(Dataset entries)
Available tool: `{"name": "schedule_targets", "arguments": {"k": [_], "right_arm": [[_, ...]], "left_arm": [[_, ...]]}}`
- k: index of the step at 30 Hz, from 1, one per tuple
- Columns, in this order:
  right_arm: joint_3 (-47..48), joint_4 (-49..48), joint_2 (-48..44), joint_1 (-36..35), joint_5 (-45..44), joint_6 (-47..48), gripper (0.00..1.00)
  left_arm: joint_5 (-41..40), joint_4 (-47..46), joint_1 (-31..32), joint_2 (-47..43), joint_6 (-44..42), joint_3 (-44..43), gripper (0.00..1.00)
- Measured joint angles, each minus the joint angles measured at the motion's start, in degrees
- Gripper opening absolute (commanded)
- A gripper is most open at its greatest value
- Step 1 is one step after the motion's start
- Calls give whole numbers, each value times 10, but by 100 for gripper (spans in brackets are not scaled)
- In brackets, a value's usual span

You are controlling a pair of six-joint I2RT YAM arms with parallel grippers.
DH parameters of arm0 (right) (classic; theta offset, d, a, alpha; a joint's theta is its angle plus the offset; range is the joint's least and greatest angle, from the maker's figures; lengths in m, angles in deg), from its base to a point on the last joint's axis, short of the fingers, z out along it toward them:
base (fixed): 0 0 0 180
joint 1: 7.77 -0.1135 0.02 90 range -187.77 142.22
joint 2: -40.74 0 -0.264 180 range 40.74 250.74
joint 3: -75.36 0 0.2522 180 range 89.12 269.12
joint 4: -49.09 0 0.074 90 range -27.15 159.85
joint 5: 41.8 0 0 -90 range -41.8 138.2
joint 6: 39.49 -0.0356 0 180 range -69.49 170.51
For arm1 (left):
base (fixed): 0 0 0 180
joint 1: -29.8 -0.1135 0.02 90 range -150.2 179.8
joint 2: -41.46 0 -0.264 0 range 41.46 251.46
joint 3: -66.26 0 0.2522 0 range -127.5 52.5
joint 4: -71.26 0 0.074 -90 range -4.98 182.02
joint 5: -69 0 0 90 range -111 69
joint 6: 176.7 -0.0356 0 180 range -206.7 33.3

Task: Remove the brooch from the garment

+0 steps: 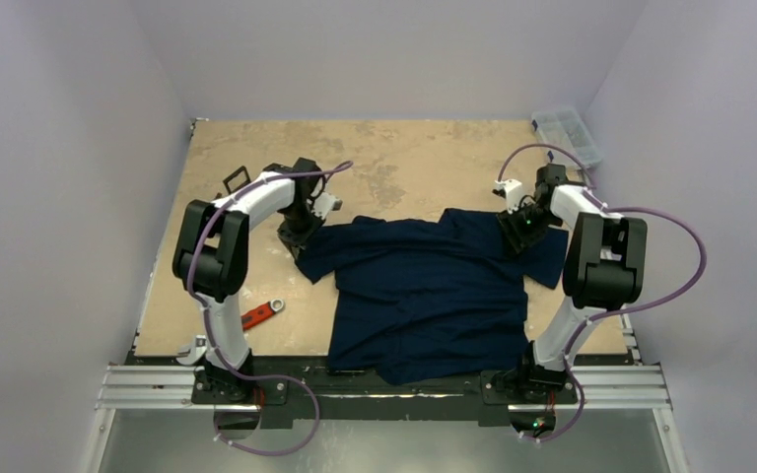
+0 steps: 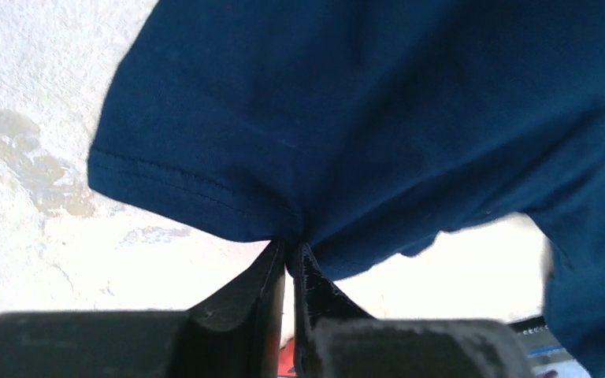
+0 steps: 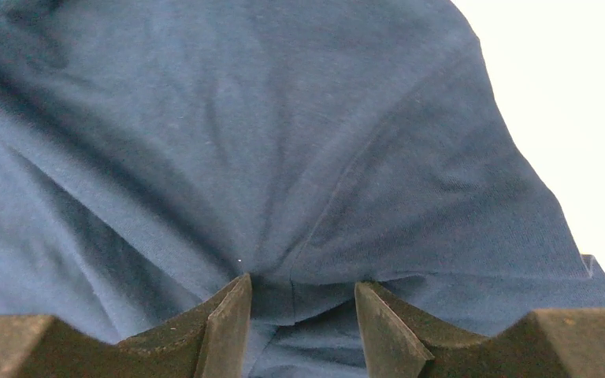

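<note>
Oddly, no brooch showed: left end effector (image 2: 290, 256) pinched the shirt's (image 1: 429, 291) sleeve hem, right end effector (image 3: 302, 293) gaped half-wide over cloth.

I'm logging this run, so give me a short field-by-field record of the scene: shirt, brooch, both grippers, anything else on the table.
garment: navy T-shirt, spread on the table
brooch: not visible in any view
left gripper: shut on the sleeve hem
right gripper: jaws apart, fabric bunched between them; grip uncertain
other items: red-handled tool left of the shirt; clear box at far right corner
</note>
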Motion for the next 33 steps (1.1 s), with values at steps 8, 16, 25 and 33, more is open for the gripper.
{"name": "schedule_targets", "arguments": {"k": [8, 16, 25, 33], "right_arm": [[84, 101, 9, 3, 76, 28, 61], [171, 98, 26, 3, 122, -1, 70], [189, 65, 90, -2, 112, -35, 74], [190, 30, 125, -16, 86, -38, 66]], "left_arm": [[130, -15, -1, -60, -23, -91, 47], [179, -55, 63, 60, -14, -326, 46], [166, -43, 115, 186, 16, -334, 43], [186, -55, 100, 178, 44, -326, 42]]}}
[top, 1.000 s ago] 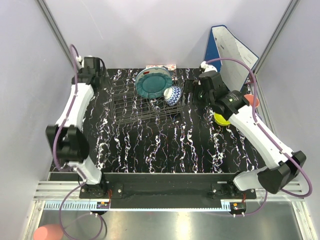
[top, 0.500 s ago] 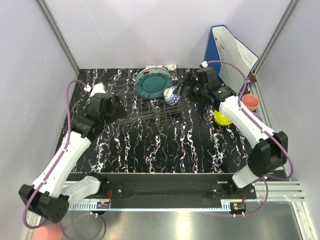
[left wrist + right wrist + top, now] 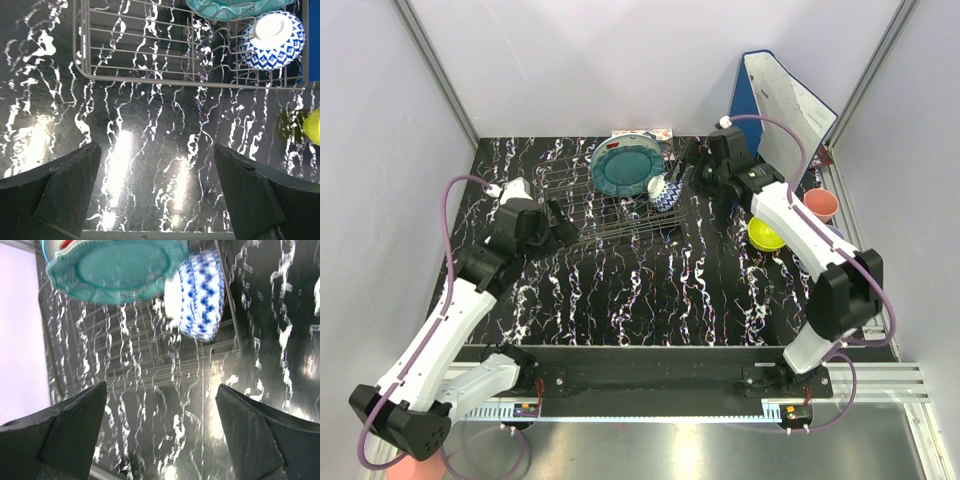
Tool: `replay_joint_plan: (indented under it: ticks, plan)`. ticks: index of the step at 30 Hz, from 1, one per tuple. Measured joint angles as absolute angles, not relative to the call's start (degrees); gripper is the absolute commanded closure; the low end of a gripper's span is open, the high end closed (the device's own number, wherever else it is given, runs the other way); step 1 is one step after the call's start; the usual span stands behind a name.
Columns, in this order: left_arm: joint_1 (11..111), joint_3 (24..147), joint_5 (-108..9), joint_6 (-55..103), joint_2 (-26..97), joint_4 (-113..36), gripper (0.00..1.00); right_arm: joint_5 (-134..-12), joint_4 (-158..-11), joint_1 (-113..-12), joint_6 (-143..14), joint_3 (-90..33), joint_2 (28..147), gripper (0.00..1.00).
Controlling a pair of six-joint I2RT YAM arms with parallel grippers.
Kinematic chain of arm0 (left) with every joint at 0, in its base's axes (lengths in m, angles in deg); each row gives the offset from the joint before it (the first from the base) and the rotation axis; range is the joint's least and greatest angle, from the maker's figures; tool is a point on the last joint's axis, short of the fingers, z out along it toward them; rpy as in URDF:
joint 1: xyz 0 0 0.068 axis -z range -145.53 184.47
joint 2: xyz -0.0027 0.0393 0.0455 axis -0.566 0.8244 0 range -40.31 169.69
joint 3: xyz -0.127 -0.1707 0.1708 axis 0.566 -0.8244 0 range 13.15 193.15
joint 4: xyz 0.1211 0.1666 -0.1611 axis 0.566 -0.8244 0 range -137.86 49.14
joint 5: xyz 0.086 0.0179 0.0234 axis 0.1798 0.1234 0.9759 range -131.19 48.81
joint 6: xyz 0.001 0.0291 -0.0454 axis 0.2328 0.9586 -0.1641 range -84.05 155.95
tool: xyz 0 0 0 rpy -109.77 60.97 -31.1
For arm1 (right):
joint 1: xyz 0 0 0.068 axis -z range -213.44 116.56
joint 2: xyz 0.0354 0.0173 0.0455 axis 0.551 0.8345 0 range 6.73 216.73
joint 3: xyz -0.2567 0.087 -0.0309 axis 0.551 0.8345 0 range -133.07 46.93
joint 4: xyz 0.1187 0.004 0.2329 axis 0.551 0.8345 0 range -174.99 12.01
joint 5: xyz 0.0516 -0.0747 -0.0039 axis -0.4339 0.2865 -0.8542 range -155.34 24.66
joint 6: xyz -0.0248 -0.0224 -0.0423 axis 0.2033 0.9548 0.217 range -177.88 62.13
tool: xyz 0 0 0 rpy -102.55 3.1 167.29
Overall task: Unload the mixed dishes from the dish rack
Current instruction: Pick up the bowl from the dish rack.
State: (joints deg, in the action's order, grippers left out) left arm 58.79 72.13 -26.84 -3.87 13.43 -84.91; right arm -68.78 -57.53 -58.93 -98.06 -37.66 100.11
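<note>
Both arms are out over the black marbled worktop (image 3: 650, 290), one on either side of the dish rack (image 3: 582, 205). The rack sits left of the middle, towards the far side.

At its far edge the teal plate (image 3: 628, 170) stands on its rim, face turned to the near side. The white plate (image 3: 632, 134) shows just behind it, only a strip of rim with a touch of red visible.

The blue-white bowl (image 3: 200, 295) lies tipped on its side in the rack's right corner, just beside the teal plate. From the left arm's camera its white foot ring faces the lens.

The left fingers (image 3: 560, 222) are spread wide with nothing between them, hovering over bare worktop at the rack's near-left side and pointing across towards it. Through that wrist camera the rack's near wire edge runs across the top of the view, apart from both tips.

The right fingers (image 3: 688, 170) are spread wide too, and empty. They hang just right of the rack and aim at the blue-white bowl, close to it but not touching.

Out on the right, off the rack, the yellow-green bowl (image 3: 763, 237) rests on the worktop, partly under the right arm. The pink cup (image 3: 820, 205) stands further right, near the edge. A blue binder (image 3: 775, 100) leans in the far-right corner.
</note>
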Motion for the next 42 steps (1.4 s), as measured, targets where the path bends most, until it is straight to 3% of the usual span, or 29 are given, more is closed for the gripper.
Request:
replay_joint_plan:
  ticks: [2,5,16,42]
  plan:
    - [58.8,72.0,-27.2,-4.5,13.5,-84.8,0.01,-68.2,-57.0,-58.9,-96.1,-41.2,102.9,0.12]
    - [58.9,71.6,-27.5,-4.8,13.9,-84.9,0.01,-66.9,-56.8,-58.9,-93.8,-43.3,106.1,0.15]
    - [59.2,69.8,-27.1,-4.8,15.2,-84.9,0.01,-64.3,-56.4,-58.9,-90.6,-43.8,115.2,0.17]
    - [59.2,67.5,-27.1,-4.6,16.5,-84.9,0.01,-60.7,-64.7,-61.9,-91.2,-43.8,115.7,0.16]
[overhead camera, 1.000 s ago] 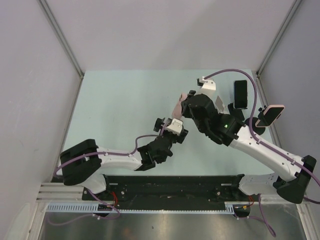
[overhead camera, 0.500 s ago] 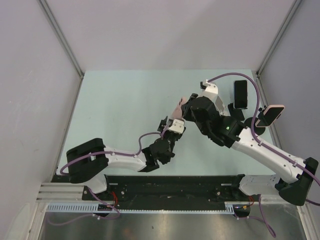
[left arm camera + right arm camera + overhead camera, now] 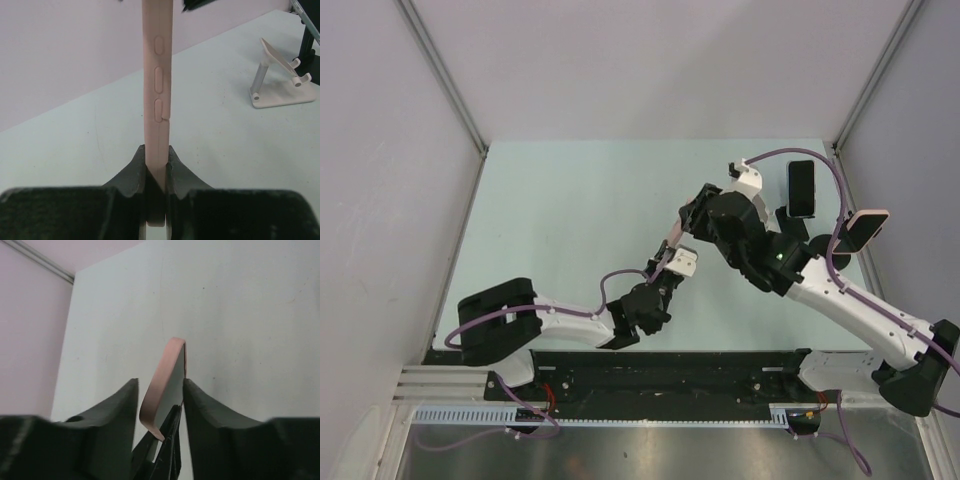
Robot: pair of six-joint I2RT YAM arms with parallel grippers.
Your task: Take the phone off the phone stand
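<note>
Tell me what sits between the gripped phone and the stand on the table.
Nothing: in the left wrist view, bare table separates the phone, clamped in the left gripper, from the empty stand.

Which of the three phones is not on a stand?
The pink-cased phone mid-table, clamped edge-on by the left gripper. The black phone and the other pink phone at the right sit on stands.

Left hand (image 3: pixel 156 167) now clamped onto phone (image 3: pixel 157 90), right hand (image 3: pixel 160 392) loosened its grip on it
</note>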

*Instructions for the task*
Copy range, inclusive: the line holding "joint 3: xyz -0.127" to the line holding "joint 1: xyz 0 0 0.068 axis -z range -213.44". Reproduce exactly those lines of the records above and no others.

*Exercise response*
joint 3: xyz -0.127 -0.1707 0.1708 axis 0.566 -0.8244 0 range 13.15 193.15
joint 4: xyz 0.1211 0.1666 -0.1611 axis 0.566 -0.8244 0 range -137.86 49.14
joint 5: xyz 0.086 0.0179 0.0234 axis 0.1798 0.1234 0.9759 range -131.19 48.81
joint 6: xyz 0.001 0.0291 -0.0454 axis 0.2328 0.9586 -0.1641 range -84.05 155.95
tool: xyz 0 0 0 rpy -109.77 60.97 -31.1
For arm1 (right):
joint 1: xyz 0 0 0.068 axis -z range -213.44 116.56

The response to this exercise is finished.